REQUIREMENT: Pictures in the data should be dropped; transcribe exactly the lines from the one that has "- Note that" through the one that has "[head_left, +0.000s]".

DATA PROVIDED:
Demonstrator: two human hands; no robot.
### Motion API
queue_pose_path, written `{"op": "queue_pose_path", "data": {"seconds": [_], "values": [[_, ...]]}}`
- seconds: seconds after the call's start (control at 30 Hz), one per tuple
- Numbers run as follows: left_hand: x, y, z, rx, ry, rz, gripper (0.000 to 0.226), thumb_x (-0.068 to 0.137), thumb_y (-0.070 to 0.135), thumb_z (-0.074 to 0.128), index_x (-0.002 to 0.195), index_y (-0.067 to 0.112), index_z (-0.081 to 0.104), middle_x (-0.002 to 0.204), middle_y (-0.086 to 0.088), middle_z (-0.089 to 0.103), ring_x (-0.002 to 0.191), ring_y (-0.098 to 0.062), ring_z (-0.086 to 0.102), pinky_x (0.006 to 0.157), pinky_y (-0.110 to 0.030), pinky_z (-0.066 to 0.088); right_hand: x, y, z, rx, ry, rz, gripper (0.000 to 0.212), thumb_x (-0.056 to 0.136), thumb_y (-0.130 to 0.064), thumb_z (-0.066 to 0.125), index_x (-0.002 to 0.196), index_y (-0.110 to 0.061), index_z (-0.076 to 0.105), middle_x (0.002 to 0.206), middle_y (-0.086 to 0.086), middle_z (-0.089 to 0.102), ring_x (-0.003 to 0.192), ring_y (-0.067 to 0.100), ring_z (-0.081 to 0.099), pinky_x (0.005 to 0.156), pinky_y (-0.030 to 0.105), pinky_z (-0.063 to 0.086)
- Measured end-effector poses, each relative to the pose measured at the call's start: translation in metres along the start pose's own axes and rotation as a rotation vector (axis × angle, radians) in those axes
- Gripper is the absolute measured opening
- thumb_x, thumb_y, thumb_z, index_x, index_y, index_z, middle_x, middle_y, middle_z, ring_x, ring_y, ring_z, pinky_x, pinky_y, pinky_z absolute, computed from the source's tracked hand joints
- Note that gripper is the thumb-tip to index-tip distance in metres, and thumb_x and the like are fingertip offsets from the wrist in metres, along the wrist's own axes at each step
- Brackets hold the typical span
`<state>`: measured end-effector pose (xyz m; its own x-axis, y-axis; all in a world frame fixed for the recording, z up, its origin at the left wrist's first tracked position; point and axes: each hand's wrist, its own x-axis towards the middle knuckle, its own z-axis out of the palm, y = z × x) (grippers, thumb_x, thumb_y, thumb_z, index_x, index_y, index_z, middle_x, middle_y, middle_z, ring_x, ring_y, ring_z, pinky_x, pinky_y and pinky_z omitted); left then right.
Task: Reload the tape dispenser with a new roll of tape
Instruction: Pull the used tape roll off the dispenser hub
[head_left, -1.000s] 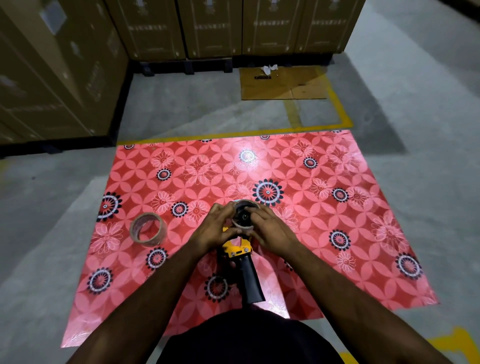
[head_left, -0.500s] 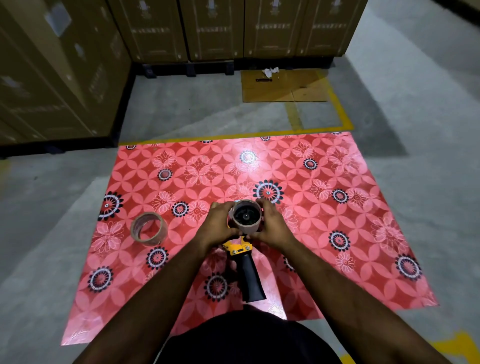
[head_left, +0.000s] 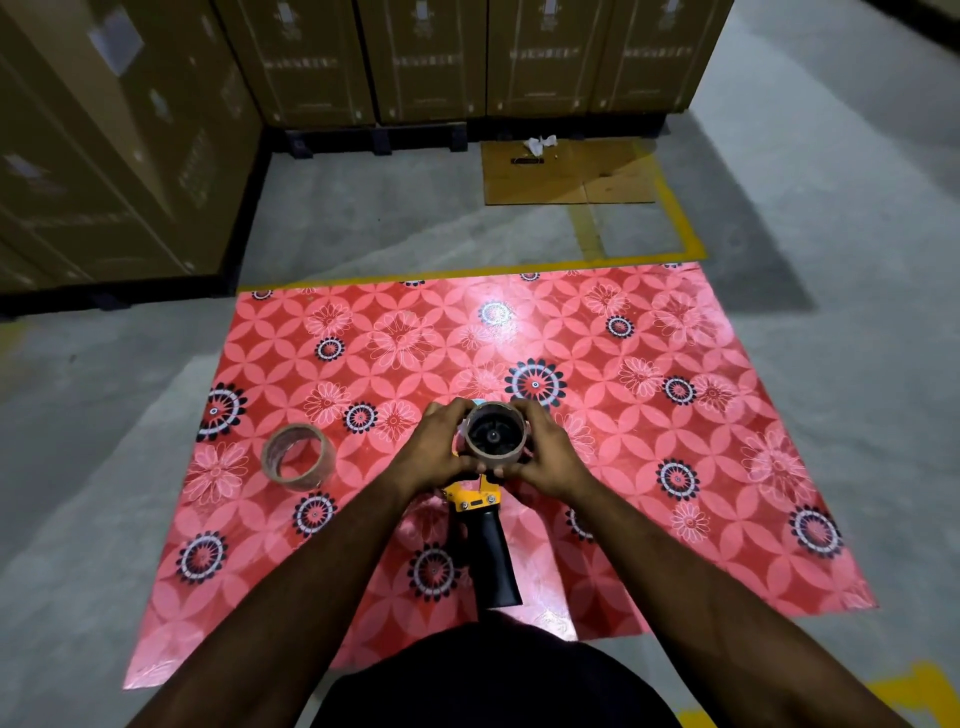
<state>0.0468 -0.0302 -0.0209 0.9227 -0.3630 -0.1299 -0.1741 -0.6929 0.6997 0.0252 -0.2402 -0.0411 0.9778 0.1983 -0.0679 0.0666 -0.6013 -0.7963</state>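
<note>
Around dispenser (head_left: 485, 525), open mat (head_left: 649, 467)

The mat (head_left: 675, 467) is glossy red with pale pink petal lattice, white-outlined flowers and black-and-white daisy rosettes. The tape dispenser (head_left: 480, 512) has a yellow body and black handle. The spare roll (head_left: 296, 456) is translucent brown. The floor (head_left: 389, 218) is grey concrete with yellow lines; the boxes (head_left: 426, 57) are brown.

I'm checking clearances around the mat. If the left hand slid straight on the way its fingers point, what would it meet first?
The left hand points right, fingers wrapped on the brown cardboard tape core seated on the yellow-and-black tape dispenser. That core comes first, already in contact; the right hand lies just beyond.
</note>
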Motion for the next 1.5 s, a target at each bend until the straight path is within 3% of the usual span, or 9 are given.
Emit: {"op": "queue_pose_path", "data": {"seconds": [0.13, 0.3, 0.57, 0.8, 0.93, 1.03, 1.17, 1.4, 1.5], "values": [[0.000, 0.000, -0.001, -0.004, -0.017, -0.005, 0.079, 0.063, 0.036, 0.088, 0.129, 0.026, 0.046, 0.111, -0.001, 0.048, 0.106, -0.017, 0.048, 0.079, -0.028, 0.040, -0.003, 0.002, -0.005, 0.099, -0.023, 0.038, 0.088, 0.064, -0.030, 0.094, 0.135, -0.029, 0.041, 0.127, -0.007, 0.061, 0.111, -0.005, 0.059, 0.089, 0.024, 0.055], [-0.001, -0.003, -0.001, -0.023, -0.012, -0.010, 0.081, 0.060, 0.044, 0.088, 0.129, 0.033, 0.045, 0.115, -0.001, 0.050, 0.105, -0.017, 0.054, 0.086, -0.032, 0.048, -0.007, 0.002, -0.009, 0.195, -0.077, 0.096, 0.085, 0.068, -0.028, 0.093, 0.134, -0.034, 0.040, 0.120, -0.011, 0.063, 0.105, -0.007, 0.063, 0.081, 0.008, 0.049], [-0.001, -0.005, -0.001, -0.120, 0.049, -0.042, 0.080, 0.055, 0.044, 0.089, 0.122, 0.035, 0.045, 0.120, 0.001, 0.058, 0.109, -0.013, 0.060, 0.090, -0.031, 0.053, -0.007, 0.002, -0.008, 0.389, -0.088, 0.124, 0.086, 0.068, -0.025, 0.092, 0.138, -0.037, 0.044, 0.133, -0.005, 0.060, 0.129, 0.015, 0.056, 0.104, 0.046, 0.051], [0.000, -0.006, 0.006, -0.034, 0.092, 0.002, 0.087, 0.055, 0.048, 0.088, 0.131, 0.024, 0.052, 0.120, 0.003, 0.054, 0.111, -0.016, 0.047, 0.086, -0.032, 0.044, -0.002, -0.002, -0.011, 0.609, -0.233, 0.222, 0.085, 0.080, 0.013, 0.068, 0.149, -0.027, 0.036, 0.142, 0.004, 0.048, 0.125, 0.021, 0.055, 0.095, 0.039, 0.056], [0.000, -0.005, 0.007, -0.006, 0.062, 0.030, 0.086, 0.058, 0.047, 0.087, 0.132, 0.025, 0.048, 0.123, 0.003, 0.052, 0.114, -0.017, 0.041, 0.083, -0.032, 0.038, -0.006, -0.013, -0.008, 0.762, -0.177, 0.384, 0.034, 0.099, 0.006, 0.044, 0.130, -0.005, 0.050, 0.115, 0.014, 0.063, 0.090, 0.017, 0.071, 0.062, 0.025, 0.057], [-0.001, -0.003, 0.004, -0.036, 0.030, 0.033, 0.085, 0.062, 0.041, 0.088, 0.133, 0.024, 0.045, 0.116, 0.007, 0.047, 0.112, -0.014, 0.040, 0.081, -0.030, 0.036, -0.003, -0.015, -0.004, 0.760, -0.134, 0.474, 0.014, 0.097, -0.003, 0.057, 0.106, -0.010, 0.065, 0.105, 0.017, 0.072, 0.089, 0.023, 0.074, 0.077, 0.038, 0.061], [-0.001, -0.001, 0.001, -0.055, 0.037, 0.004, 0.085, 0.059, 0.045, 0.088, 0.130, 0.026, 0.044, 0.116, -0.001, 0.050, 0.108, -0.016, 0.045, 0.075, -0.022, 0.037, 0.005, -0.014, -0.005, 0.552, -0.081, 0.503, 0.048, 0.071, -0.038, 0.078, 0.114, -0.018, 0.068, 0.110, 0.011, 0.074, 0.098, 0.030, 0.073, 0.087, 0.058, 0.058], [-0.001, 0.002, 0.002, -0.084, 0.077, -0.071, 0.081, 0.048, 0.039, 0.092, 0.112, 0.028, 0.044, 0.110, 0.000, 0.048, 0.099, -0.016, 0.050, 0.068, -0.020, 0.038, 0.005, -0.016, -0.021, 0.463, -0.150, 0.460, 0.044, 0.078, -0.037, 0.082, 0.113, -0.012, 0.072, 0.102, 0.011, 0.077, 0.092, 0.029, 0.074, 0.086, 0.053, 0.060], [-0.001, 0.002, 0.002, -0.056, 0.050, -0.062, 0.094, 0.048, 0.037, 0.091, 0.130, 0.029, 0.046, 0.120, 0.001, 0.050, 0.108, -0.013, 0.047, 0.083, -0.026, 0.043, -0.001, -0.015, -0.027, 0.390, -0.203, 0.400, 0.076, 0.063, -0.020, 0.096, 0.127, -0.013, 0.056, 0.116, 0.001, 0.069, 0.105, 0.018, 0.069, 0.085, 0.033, 0.058]]}}
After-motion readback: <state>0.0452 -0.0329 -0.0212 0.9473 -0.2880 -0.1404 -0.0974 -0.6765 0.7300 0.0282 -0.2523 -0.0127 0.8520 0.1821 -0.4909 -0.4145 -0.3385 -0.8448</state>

RESPONSE BELOW:
- Note that gripper is the thumb-tip to index-tip distance in metres, and thumb_x and the like are fingertip offsets from the wrist in metres, along the wrist's own axes at each step
- Brackets hold the typical span
`<state>`: measured end-effector pose (xyz m; its own x-axis, y-axis; all in a world frame fixed for the recording, z up, its origin at the left wrist's first tracked position; point and axes: each hand's wrist, its own x-axis towards the middle knuckle, its own z-axis out of the palm, y = z × x) (grippers, thumb_x, thumb_y, thumb_z, index_x, index_y, index_z, middle_x, middle_y, middle_z, ring_x, ring_y, ring_z, pinky_x, pinky_y and pinky_z omitted); left then right.
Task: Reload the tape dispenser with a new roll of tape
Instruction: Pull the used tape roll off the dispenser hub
[head_left, -1.000s] 
[head_left, -0.500s] 
[head_left, +0.000s] 

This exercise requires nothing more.